Your goal: Below, locate the line that contains "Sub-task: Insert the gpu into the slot". Repeat exactly from that line to the line that contains "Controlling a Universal", inclusive, leaving out the pictures.

Provided material:
-------------------------

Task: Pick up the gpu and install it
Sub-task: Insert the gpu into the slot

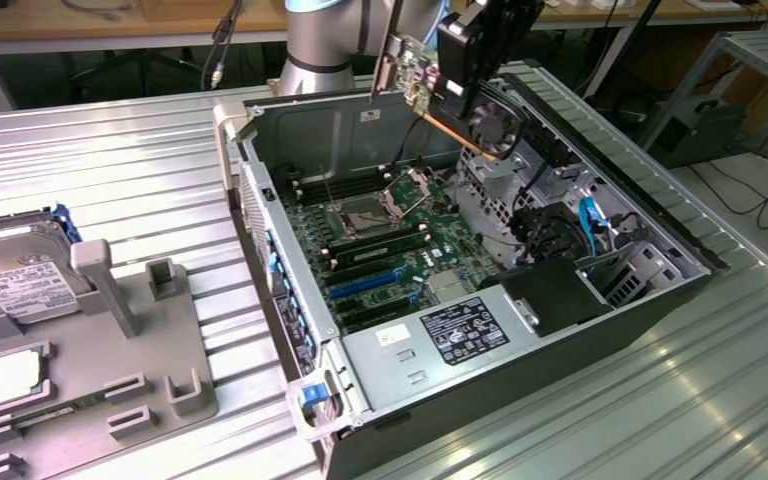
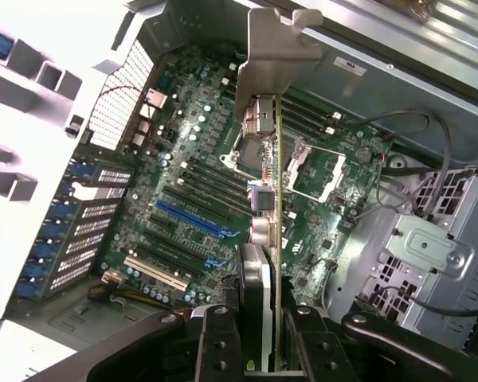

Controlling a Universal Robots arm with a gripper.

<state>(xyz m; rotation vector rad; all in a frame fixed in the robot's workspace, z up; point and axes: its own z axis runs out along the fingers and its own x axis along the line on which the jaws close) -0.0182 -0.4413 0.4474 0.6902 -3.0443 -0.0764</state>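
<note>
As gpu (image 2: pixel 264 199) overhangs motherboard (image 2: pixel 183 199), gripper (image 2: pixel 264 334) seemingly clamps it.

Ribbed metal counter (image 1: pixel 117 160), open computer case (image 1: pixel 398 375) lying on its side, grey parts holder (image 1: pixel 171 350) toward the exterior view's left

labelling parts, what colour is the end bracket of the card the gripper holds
Silver metal; the bracket of the card shows best in the wrist view.

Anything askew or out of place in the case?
Nothing damaged or spilled. Only the black-shrouded green-board gpu hangs tilted above the open grey-metal computer case, clamped in the gripper, not yet seated.
</note>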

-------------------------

Answer:
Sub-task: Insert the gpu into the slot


Controlling a Universal Robots arm with a gripper.

No other output belongs to this answer.